Most free-ranging dog populations are left alone, and are only controlled to prevent negative impacts. “Control” and “management” are not synonymous terms. Control of dogs is generally accepted to mean their removal or the prevention of their access to a resource of value to humans. Erecting a fence around a refuse tip, culling problem individuals on Fraser Island and reducing populations by poisoning them in and adjacent to areas with livestock production or bridled nailtail wallabies are all examples of control.
People use exclusion fencing, livestock guarding animals (such as dogs, llamas, and donkeys), shepherding, poisoning, trapping and shooting as control tools. Management is a broader term including all the strategies and tools for control or conservation.

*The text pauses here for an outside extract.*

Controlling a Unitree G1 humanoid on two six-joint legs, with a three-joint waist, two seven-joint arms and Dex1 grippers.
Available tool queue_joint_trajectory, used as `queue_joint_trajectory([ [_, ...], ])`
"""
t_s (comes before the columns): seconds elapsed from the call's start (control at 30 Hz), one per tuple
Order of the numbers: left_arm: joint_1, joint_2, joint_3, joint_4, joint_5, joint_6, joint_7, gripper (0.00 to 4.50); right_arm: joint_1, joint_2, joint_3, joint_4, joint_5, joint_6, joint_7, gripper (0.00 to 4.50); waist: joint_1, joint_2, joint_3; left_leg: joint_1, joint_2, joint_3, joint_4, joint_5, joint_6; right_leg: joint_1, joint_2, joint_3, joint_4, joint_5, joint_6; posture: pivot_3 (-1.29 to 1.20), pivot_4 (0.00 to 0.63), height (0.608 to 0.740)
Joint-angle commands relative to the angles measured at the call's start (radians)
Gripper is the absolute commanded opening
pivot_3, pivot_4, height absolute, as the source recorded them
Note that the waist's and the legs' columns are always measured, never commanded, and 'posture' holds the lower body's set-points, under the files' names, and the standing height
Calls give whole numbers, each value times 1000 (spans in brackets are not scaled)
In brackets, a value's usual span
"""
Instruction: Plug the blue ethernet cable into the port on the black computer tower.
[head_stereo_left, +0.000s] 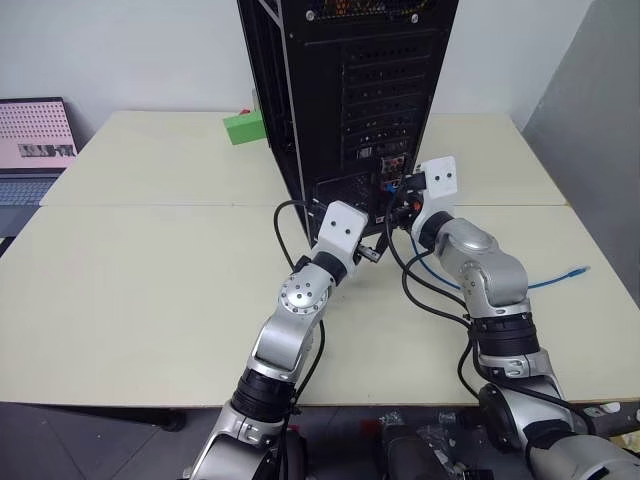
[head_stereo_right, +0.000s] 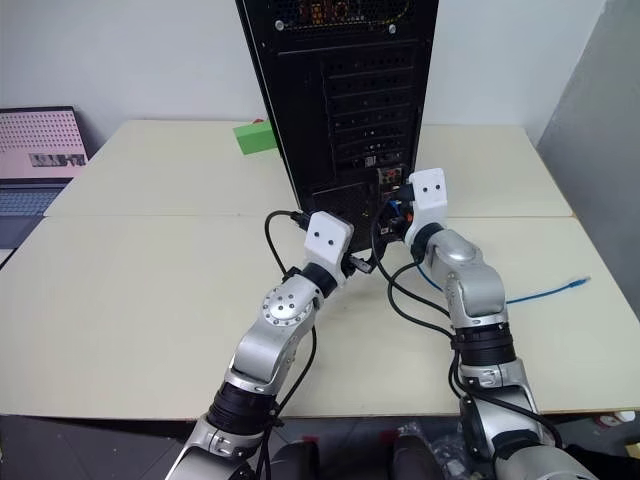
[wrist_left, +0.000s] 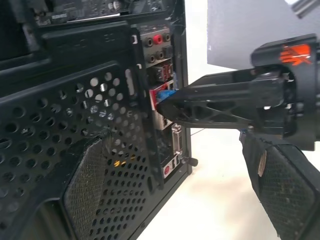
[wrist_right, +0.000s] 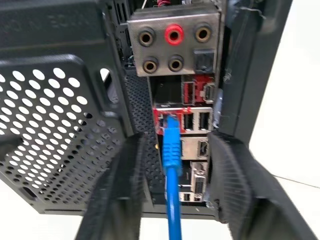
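Note:
The black computer tower (head_stereo_left: 370, 90) stands upright at the back middle of the table, rear panel facing me. The blue ethernet cable (wrist_right: 172, 150) has its plug seated in the port (wrist_right: 169, 121) among the rear connectors. Its far end lies on the table at the right (head_stereo_left: 572, 271). My right gripper (wrist_right: 177, 141) is at the panel and open, a finger on each side of the cable and neither one touching it. My left gripper (head_stereo_left: 372, 255) is open and empty, low beside the tower's perforated rear, to the left of the right gripper.
A green block (head_stereo_left: 243, 127) sits on the table (head_stereo_left: 150, 280) left of the tower. A laptop (head_stereo_left: 35, 140) stands past the table's left edge. A grey panel (head_stereo_left: 600, 120) rises at the right. Black arm cables (head_stereo_left: 420, 290) loop over the table between the arms.

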Motion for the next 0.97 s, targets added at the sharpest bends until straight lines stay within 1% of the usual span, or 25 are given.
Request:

We think it best to manage free-ranging dogs on the basis of their known impacts. Where the welfare of livestock and other domestic animals are affected, reduce the probability of their interaction with free-ranging dogs through integrated population reduction and exclusion. Where biodiversity is proven to benefit from free-ranging dogs or the dingo is valued as a breed and it is appropriate to conserve it without adversely affecting livestock or human health, then enhance its populations and exclude other genetics. In other places, it might be best to do nothing. Regardless, we must seek to identify and carefully address the range of needs for managing free-ranging dogs.
The location, nature and scale of free-ranging dogs’ impacts and the social, economic, environmental and welfare imperatives must be established before proposing a course of action that might impinge upon one or more of them.
Information about distribution of dingo genes across Australia comes from Danielle Stephens’ PhD thesis. Danielle’s research is the broadest genetic study of free-ranging dogs undertaken to date.